Sol Messing Profile picture
Aug 14, 2019 17 tweets 7 min read Read on X
Thread: After @icsjournal's "APIcalypse" issue & #IC2S2 2019, it's clear many are asking what the future holds for social media data. After working on privacy & data access at FB for > a year, I have thoughts. Thread ends w little known source for fb page data so read it
In 2011, @seanjwestwood & I ran a (IRB-approved) study using Facebook's graph API to analyze participants' entire ego network on the fly, have strong v weak ties endorse experimental post (stimulus), then re-render participants’ News Feeds. Those days are over.
The API was meant for developers to build on top of the social graph, but approvals were friendly to researchers. The scope of the data was startling & thankfully Sean had the foresight to delete data beyond what was necessary for analysis & publication.
Times have changed - OPM, MyLife, Equifax, Cambridge Analytica. Privacy issues are difficult to anticipate & secure, especially for complex & relational data. & CA showed the world that APIs are open to nefarious schemes and basic research alike.
Data privacy is in the air in newsrooms & capitals across the world. As privacy advocates devise strategies and work to protect people from identity theft, scams, information & other abuse, often social scientists advocating for research aren't at the table.
In the wake of these cross currents, privacy legislation & regulation present challenges for research communities. No company can shrug off a $5 bn fine for being too permissive w data—data collected via APIs in the name of social science research.
What's more under GDPR, meaningful, socially beneficial independent social science research often maps to the generally prohibited processing of "3rd party sensitive category data collected without consent." iapp.org/news/a/how-gdp…
Now the GDPR's research exemption carves out a protected legal space for that! BUT--only if originally *collected for research purposes.* The data everyone cares about was collected for business. What's left? Case-by-case opt-in--severe confounds, overhead, paperwork, etc.
Another path is if the data in question are anonymous. BUT GDPR does not define anonymity the same way that say HIPAA does--PII removed. Instead, data is anon if it cannot "reasonably" be re-identified. Sounds great, until you get into details pdpjournals.com/docs/88197.pdf
Differential privacy provides a theoretical framework showing that firm provable guarantees can be made. BUT they are probabilistic. What does "reasonably protected from reidentification" mean if it is always possible to some degree?
GDPR was not drafted to make things difficult for social media researchers. Rather, it may not have been crafted with this kind of research in mind. We are now grappling with likely unintended consequences.
What can be done? Global companies follow applicable law & regulation. Researchers need a seat at the policy making table to incentivize corporate sharing for basic research. May be even as simple as removing some of the downside risk.
People making decisions need to understand the societal value of social science. So keep sending work to @monkeycageblog, @MisOfFact, weigh in on Twitter, talk to journalists & present to policy-makers.
And learn about privacy - as social scientists we don't have the training to deeply understand the issues & participate in the debate. So read up on differential privacy.

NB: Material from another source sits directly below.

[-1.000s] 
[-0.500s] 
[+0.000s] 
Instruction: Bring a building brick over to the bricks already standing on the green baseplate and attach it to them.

Briefly: johndcook.com/blog/2018/11/0…,
more here privacytools.seas.harvard.edu/files/privacyt…
and finally cis.upenn.edu/~aaroth/Papers….
Unfortunately, DP introduces noise, requires-hard to come by expertise & is suitable to answer a limited number of questions. The US Census has worked on DP for nearly a decade & assumes that it is not currently feasible for the ACS census.gov/content/dam/Ce…
And if you’ve read this far to the bitter end, here’s a tip. If you've been negatively affected by the pages API restrictions (e.g., ) apply for CrowdTangle access via @SocSciOne here socialscience.one/rfp-crowdtangle. It doesn't have everything, but it has a lot.

• • •

Missing some Tweet in this thread? You can try to force a refresh
 

Keep Current with Sol Messing

Sol Messing Profile picture

Stay in touch and get notified when new unrolls are available from this author!

Read all threads

This Thread may be Removed Anytime!

PDF

Twitter may remove this content at anytime! Save it as PDF for later use!

Try unrolling a thread yourself!

how to unroll video
  1. Follow @ThreadReaderApp to mention us!

  2. From a Twitter thread mention us with a keyword "unroll"
@threadreaderapp unroll

Practice here first or read more on our help page!

More from @SolomonMg

Sep 30, 2023
1/ Many said Science went overboard on its cover for those Meta studies.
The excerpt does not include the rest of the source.